Content starts
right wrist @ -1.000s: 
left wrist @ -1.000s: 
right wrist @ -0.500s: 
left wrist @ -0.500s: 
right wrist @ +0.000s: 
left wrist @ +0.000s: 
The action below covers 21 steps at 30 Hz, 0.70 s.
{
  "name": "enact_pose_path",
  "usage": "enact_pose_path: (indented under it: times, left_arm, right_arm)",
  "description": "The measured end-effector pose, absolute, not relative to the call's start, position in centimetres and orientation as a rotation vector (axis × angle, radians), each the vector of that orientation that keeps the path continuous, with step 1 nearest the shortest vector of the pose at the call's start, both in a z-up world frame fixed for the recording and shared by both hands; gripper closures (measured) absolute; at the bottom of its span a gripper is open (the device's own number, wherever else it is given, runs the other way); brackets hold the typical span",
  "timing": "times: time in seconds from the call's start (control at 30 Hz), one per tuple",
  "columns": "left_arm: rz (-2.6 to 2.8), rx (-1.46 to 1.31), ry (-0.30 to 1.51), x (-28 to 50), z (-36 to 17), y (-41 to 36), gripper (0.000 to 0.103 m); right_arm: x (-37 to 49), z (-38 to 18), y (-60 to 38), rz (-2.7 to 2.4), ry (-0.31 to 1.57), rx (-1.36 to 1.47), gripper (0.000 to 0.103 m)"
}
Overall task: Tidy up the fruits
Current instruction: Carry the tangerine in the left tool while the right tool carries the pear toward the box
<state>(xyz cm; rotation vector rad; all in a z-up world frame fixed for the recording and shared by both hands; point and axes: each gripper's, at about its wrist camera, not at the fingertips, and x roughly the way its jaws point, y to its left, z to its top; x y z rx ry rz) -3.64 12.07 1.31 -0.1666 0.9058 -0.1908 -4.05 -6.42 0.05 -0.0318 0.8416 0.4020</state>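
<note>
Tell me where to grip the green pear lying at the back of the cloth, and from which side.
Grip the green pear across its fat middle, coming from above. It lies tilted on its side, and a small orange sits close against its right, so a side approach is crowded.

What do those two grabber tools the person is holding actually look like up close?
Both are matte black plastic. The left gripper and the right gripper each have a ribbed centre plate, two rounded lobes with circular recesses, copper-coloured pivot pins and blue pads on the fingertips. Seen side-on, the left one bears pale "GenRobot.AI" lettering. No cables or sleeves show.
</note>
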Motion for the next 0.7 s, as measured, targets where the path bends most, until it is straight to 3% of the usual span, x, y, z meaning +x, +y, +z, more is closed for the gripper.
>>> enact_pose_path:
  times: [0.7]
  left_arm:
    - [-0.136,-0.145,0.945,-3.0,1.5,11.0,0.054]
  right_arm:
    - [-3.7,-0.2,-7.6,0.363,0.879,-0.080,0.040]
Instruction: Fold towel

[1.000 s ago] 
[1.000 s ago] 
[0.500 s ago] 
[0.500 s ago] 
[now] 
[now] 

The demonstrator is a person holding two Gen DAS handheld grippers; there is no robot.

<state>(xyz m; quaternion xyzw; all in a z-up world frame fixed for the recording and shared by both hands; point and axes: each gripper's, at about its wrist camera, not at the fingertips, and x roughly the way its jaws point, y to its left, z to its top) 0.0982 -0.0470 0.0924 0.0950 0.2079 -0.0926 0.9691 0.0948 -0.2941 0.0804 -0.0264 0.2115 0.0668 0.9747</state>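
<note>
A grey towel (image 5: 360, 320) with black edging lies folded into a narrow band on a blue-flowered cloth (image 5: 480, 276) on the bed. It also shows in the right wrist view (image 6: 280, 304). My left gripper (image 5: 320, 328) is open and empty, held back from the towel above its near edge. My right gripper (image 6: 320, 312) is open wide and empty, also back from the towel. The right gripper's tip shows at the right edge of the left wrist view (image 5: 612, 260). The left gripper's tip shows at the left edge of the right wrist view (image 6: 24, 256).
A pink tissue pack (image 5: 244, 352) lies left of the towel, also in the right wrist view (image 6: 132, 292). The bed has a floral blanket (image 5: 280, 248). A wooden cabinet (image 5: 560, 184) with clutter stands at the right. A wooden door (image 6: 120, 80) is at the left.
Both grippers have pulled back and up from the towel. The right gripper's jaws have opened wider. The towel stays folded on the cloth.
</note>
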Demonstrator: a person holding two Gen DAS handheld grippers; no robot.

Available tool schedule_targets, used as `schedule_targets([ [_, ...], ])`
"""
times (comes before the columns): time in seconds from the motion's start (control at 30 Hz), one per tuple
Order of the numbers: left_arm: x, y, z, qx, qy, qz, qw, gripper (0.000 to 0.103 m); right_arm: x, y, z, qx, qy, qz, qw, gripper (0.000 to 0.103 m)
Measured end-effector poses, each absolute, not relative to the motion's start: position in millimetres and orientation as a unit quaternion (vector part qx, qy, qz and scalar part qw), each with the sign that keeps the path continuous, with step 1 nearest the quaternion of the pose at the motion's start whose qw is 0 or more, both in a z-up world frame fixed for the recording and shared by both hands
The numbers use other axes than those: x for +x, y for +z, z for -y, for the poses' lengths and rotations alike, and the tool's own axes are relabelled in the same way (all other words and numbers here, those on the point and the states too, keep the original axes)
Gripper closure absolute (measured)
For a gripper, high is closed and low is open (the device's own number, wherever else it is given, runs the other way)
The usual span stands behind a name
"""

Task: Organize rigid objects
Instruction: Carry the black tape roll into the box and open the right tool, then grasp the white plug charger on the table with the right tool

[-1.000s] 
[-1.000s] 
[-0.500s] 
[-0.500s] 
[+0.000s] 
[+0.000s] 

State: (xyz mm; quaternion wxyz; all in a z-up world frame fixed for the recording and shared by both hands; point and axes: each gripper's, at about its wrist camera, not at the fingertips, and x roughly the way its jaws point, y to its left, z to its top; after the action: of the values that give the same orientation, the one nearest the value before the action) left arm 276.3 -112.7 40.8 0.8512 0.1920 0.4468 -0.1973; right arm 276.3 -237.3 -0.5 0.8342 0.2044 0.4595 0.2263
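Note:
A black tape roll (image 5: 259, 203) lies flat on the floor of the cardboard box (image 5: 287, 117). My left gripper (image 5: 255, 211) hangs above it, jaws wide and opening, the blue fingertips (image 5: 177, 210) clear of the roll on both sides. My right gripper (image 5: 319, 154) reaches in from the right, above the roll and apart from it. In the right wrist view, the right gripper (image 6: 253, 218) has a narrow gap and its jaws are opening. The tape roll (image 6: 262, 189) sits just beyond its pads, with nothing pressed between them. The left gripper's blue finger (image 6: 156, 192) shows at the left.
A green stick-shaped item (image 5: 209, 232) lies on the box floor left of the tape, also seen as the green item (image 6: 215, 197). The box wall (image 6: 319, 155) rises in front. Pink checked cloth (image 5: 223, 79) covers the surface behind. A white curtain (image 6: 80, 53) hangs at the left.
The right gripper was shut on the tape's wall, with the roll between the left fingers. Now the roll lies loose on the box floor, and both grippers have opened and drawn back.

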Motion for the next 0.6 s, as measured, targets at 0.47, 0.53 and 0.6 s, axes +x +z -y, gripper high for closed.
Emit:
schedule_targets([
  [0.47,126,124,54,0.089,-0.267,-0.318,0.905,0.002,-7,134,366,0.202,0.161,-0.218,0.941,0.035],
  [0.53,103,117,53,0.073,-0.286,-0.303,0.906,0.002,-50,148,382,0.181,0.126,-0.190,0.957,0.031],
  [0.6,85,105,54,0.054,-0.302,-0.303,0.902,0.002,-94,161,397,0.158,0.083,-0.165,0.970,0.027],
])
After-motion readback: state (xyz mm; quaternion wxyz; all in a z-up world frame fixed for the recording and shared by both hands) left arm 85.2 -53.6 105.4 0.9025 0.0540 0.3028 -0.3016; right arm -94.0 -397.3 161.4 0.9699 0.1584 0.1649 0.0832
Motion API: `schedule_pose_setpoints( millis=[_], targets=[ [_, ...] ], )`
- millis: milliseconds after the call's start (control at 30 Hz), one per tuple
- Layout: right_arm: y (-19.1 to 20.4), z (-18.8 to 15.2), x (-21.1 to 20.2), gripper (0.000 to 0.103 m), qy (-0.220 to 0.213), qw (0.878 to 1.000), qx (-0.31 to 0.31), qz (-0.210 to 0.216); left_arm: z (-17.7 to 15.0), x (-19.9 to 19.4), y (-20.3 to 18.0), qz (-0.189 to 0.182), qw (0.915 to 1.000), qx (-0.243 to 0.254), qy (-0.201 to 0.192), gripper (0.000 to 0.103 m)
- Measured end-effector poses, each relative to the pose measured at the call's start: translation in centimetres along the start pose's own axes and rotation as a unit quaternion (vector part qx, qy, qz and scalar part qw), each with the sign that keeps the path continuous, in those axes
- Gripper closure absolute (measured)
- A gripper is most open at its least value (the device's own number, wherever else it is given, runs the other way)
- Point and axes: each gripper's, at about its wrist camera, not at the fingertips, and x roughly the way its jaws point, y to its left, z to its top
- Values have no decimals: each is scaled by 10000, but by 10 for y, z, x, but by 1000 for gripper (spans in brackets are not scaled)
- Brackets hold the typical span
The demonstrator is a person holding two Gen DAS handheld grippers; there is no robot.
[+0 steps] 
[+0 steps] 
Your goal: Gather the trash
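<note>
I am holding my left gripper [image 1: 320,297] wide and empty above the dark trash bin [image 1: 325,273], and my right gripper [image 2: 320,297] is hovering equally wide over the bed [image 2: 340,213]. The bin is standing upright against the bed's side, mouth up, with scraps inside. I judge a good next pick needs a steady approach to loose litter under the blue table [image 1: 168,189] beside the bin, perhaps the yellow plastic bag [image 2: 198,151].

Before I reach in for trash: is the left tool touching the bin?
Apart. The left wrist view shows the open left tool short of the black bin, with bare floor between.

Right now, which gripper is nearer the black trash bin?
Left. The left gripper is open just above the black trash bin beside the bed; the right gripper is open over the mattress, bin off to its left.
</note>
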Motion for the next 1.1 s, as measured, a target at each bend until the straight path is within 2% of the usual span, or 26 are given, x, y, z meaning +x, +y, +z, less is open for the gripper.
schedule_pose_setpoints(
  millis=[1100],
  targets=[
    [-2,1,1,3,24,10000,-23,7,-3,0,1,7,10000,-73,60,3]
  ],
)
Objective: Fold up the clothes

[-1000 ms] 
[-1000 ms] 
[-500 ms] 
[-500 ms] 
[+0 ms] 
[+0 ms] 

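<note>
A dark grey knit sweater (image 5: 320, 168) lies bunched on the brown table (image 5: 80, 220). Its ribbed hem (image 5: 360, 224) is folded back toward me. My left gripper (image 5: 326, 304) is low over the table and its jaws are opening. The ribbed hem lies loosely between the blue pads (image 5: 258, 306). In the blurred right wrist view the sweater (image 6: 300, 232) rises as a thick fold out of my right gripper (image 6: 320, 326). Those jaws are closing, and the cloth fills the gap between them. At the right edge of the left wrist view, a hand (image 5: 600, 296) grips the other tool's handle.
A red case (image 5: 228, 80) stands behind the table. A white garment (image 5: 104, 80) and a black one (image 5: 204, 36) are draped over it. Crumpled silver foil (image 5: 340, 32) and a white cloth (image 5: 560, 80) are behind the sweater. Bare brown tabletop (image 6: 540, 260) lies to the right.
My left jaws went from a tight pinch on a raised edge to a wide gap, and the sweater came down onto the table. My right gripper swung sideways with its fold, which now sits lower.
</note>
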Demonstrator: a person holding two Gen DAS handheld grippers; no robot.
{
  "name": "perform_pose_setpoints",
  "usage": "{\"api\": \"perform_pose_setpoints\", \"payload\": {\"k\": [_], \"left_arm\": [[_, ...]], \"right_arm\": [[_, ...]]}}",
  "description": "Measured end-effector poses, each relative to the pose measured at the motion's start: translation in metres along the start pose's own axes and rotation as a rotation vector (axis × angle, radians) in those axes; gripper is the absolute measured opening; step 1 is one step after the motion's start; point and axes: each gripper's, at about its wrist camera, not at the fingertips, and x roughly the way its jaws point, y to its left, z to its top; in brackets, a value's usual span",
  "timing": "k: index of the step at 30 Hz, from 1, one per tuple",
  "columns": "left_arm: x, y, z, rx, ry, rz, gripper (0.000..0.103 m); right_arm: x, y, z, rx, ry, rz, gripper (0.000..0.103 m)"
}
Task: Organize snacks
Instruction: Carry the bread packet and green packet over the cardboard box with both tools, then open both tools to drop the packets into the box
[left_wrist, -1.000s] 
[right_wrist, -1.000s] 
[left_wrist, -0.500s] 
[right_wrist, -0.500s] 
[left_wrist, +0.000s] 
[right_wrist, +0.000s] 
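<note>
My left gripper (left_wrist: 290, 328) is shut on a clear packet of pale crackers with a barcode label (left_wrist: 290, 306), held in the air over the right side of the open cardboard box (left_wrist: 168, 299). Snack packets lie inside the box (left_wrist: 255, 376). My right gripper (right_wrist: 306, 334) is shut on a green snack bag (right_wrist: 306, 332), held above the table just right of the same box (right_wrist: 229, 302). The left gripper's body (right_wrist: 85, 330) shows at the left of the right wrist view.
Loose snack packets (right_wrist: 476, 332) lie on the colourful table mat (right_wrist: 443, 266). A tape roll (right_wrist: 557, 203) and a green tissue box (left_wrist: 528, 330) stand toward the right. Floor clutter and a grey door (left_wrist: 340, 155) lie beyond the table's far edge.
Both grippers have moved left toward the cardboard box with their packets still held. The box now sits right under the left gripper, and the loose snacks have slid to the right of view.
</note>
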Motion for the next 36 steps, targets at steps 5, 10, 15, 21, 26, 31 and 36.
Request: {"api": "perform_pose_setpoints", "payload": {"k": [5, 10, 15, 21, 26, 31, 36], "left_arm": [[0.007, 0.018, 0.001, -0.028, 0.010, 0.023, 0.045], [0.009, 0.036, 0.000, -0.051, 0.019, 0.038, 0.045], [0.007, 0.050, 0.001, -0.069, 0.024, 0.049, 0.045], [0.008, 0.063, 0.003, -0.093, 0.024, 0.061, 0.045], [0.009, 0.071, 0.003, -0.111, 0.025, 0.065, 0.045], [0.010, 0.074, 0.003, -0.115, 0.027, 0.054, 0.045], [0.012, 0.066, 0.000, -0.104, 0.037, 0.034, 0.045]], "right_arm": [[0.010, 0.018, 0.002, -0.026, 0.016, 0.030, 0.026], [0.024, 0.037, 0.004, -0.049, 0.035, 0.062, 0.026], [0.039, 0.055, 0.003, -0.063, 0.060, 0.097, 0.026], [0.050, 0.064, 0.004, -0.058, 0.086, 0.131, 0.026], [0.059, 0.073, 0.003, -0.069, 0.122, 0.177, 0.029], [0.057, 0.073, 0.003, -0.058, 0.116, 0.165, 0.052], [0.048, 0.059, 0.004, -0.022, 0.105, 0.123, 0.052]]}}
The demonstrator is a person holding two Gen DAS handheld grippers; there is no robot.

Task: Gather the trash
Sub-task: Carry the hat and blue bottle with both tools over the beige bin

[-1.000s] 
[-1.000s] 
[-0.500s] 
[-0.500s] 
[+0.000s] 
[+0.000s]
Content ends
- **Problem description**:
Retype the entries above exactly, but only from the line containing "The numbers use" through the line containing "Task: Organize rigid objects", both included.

- **Written answer**:
The numbers use other axes than those: x for +x, y for +z, z for -y, for the poses' lengths and rotations alike, and the tool's own axes are relabelled in the same way (all other words and numbers here, those on the point and the states too, keep the original axes)
Gripper closure absolute (measured)
For a gripper, high is closed and low is open (the device's own number, wherever else it is given, runs the other way)
The usual span stands behind a name
"""

Task: Organize rigid objects

The exercise is complete as it stands.